Exercise instructions -
With the pictures left out, retype exactly the lines below starting at the line that contains "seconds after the" and ending at the line that contains "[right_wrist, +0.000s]".
········
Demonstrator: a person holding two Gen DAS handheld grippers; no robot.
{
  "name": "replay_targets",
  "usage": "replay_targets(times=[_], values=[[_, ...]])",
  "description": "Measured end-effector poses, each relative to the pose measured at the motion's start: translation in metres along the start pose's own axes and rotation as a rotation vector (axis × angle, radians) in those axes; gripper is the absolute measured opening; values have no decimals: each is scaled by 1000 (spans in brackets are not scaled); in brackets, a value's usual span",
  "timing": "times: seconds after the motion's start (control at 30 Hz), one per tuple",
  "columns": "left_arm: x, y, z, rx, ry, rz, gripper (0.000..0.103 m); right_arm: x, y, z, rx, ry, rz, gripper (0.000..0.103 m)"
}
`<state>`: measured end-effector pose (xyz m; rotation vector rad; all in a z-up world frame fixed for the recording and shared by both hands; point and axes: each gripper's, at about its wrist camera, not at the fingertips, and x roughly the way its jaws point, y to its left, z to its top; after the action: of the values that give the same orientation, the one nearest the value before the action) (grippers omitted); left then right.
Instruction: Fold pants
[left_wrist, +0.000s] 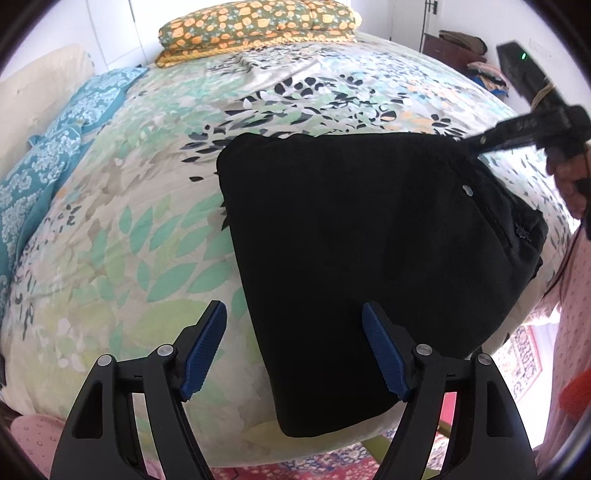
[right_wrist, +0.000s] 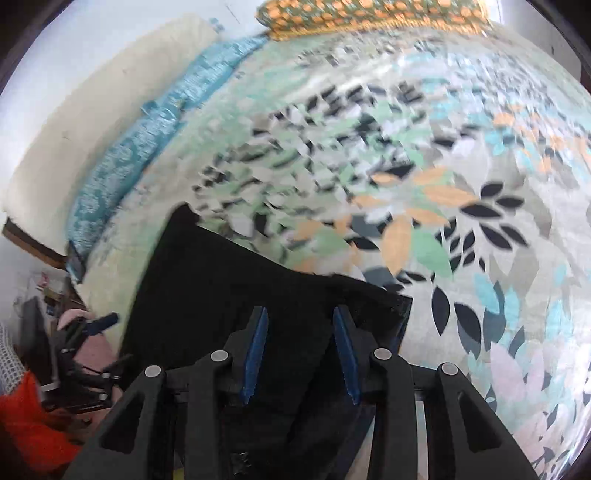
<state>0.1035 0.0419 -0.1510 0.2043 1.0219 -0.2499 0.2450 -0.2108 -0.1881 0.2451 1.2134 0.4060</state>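
Black pants lie folded into a thick rectangle on the leaf-print bedspread, close to the bed's near edge. My left gripper hovers open over the pants' near left edge, one blue pad over the sheet and the other over the cloth. My right gripper reaches in from the upper right, its tip at the far right corner of the pants. In the right wrist view this gripper has its pads a little apart over the black fabric, and neither pad presses on it. That view is blurred.
An orange-flowered pillow lies at the head of the bed, and a teal cloth runs along its left side. A person's hand and pink sleeve are at the right. A patterned rug covers the floor below the bed edge.
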Motion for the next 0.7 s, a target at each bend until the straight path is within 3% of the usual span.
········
Exercise result -
  "timing": "times: seconds after the motion's start (control at 30 Hz), one per tuple",
  "columns": "left_arm: x, y, z, rx, ry, rz, gripper (0.000..0.103 m); right_arm: x, y, z, rx, ry, rz, gripper (0.000..0.103 m)"
}
`<state>`: measured end-effector pose (xyz m; rotation vector rad; all in a z-up world frame fixed for the recording and shared by both hands; point and axes: each gripper's, at about its wrist camera, not at the fingertips, and x roughly the way its jaws point, y to its left, z to its top; after the action: of the values that give the same orientation, the one nearest the value before the action) (grippers omitted); left then right.
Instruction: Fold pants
[left_wrist, +0.000s] 
[right_wrist, +0.000s] 

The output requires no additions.